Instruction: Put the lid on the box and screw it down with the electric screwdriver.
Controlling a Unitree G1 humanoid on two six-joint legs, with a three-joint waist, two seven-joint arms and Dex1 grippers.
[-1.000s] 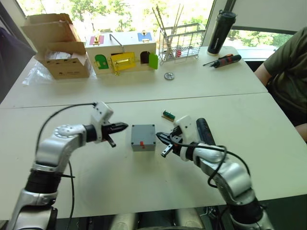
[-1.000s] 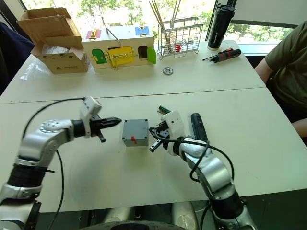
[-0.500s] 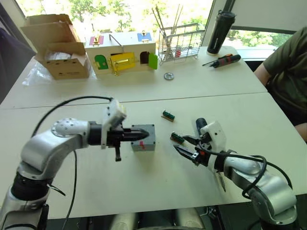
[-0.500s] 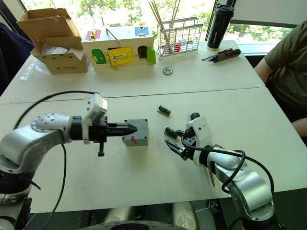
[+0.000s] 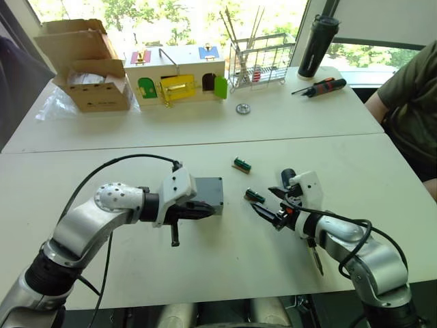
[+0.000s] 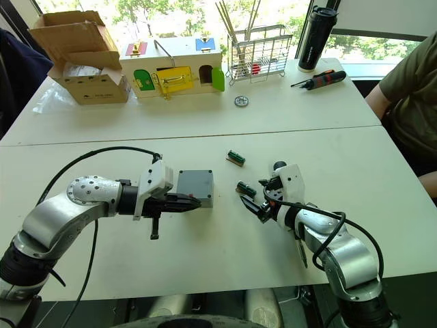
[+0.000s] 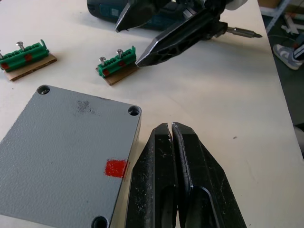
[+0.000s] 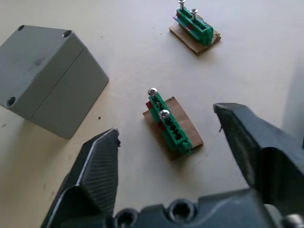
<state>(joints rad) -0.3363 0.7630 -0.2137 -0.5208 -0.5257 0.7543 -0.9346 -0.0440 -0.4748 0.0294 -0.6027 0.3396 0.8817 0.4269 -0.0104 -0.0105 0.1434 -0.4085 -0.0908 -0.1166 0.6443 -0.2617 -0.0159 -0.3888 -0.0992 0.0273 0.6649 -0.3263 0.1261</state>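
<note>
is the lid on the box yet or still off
On. The lid sits flush on the box, a seam running between them. Its corner holes look empty, and screws stand in the green holders nearby.

Electric screwdriver (image 5: 289, 179) mostly hidden behind right pincer (image 5: 268, 202) & arm.

Head stereo pair downward over table (image 5: 225, 273); wrist cameras close, low.
</note>
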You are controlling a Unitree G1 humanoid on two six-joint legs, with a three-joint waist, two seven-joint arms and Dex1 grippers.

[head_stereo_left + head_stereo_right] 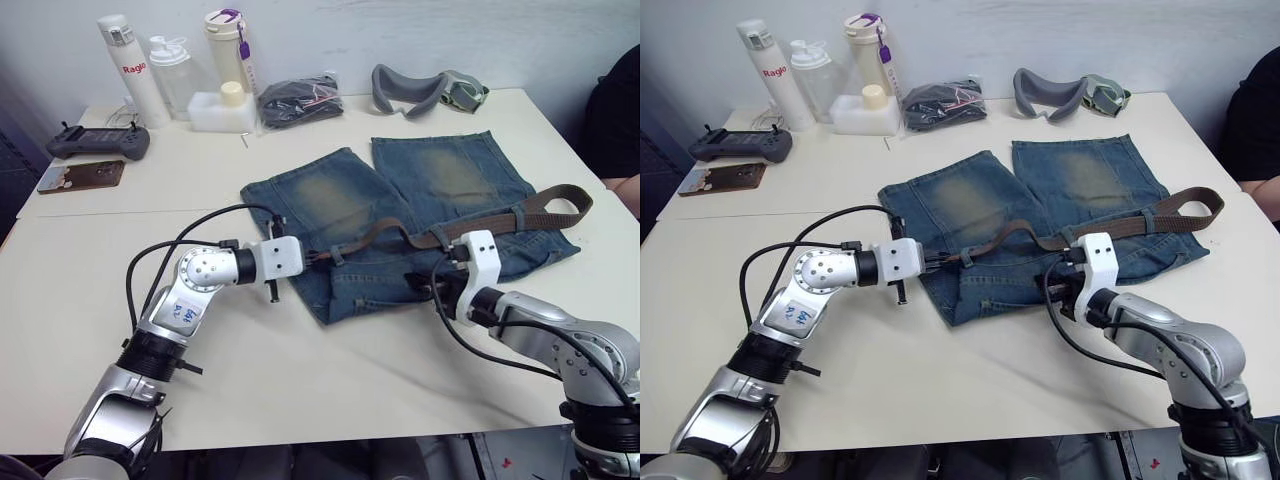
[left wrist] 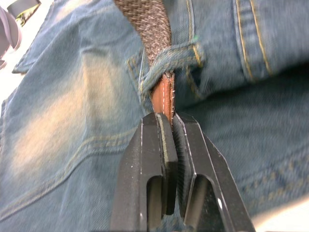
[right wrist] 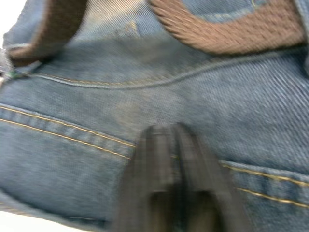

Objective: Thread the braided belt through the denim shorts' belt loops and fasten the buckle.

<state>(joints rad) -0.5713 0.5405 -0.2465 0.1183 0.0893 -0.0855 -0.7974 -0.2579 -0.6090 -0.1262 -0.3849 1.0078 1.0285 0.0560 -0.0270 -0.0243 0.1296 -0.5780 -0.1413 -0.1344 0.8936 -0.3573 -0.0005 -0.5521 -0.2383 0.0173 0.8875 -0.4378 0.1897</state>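
Denim shorts [image 1: 400,215] lie flat on the white counter [image 1: 300,370], braided belt [image 1: 520,212] running across the waistband. Left gripper [image 2: 168,126] pinches the belt's tan leather tip [image 2: 165,96] just below a belt loop [image 2: 166,65]. Right gripper [image 3: 166,140] rests closed on bare denim, holding nothing.

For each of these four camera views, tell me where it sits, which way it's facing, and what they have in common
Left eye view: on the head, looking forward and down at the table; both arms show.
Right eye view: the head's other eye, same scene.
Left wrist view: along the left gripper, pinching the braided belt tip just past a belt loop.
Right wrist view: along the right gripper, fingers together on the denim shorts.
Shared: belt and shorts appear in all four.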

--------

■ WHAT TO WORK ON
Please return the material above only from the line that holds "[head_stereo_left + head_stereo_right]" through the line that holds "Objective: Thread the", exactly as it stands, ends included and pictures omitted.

■ REPLY TO THE TASK
[head_stereo_left + head_stereo_right] 
[left wrist] 
[right wrist] 

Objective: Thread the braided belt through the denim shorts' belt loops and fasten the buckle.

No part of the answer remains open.